▸ **Exercise aim**: Go through the lines below and copy each one that holds the string "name".
(The data Opens)
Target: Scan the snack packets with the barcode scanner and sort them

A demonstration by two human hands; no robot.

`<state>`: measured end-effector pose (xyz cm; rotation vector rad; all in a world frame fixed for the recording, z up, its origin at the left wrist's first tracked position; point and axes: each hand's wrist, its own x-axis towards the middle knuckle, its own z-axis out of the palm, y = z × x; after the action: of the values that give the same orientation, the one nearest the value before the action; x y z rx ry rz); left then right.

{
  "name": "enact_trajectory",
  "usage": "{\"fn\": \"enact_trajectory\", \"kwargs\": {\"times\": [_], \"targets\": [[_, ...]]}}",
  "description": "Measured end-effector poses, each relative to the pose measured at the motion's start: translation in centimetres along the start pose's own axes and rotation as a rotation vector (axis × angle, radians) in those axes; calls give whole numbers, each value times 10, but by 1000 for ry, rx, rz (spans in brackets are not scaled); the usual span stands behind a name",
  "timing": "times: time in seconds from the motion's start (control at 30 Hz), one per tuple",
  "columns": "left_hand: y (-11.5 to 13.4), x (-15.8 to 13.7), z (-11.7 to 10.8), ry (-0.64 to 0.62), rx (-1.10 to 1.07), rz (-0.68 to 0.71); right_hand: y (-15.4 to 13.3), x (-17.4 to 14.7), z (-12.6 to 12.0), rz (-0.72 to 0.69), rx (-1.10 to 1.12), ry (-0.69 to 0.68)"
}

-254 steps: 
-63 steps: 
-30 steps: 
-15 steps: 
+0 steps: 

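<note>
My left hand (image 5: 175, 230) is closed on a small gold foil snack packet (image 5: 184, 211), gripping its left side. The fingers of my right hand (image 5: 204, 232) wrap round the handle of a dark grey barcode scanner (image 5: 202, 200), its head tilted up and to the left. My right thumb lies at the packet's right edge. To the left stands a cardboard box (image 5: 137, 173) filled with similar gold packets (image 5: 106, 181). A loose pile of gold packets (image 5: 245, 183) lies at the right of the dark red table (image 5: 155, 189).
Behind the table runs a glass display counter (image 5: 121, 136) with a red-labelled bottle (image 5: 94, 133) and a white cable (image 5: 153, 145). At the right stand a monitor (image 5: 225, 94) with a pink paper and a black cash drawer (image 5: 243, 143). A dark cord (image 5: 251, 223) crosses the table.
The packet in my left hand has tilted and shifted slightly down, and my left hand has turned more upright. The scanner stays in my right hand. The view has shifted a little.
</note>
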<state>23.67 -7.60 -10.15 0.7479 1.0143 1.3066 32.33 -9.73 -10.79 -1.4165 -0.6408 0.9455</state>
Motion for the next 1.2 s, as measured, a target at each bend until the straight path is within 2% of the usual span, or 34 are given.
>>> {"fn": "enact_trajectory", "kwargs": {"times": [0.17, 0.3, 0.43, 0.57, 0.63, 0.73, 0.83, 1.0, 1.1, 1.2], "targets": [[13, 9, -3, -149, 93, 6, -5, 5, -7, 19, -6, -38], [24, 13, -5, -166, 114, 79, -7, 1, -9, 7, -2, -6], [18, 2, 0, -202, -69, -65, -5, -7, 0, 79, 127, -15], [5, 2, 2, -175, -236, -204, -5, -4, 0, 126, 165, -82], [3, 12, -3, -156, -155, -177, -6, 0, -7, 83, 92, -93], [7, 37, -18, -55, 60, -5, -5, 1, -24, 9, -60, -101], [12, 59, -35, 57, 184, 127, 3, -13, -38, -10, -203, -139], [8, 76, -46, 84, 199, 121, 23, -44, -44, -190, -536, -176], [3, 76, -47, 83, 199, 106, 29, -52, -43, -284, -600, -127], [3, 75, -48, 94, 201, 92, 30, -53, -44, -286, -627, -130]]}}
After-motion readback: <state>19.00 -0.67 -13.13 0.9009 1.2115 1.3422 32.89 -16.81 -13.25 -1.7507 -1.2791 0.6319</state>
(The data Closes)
▸ **Task response**:
  "name": "enact_trajectory",
  "description": "Measured end-effector poses, each relative to the pose measured at the motion's start: translation in centimetres along the start pose's own axes and rotation as a rotation vector (axis × angle, radians) in those axes; calls give whole numbers, each value times 10, but by 1000 for ry, rx, rz (spans in brackets are not scaled); the usual span stands behind a name",

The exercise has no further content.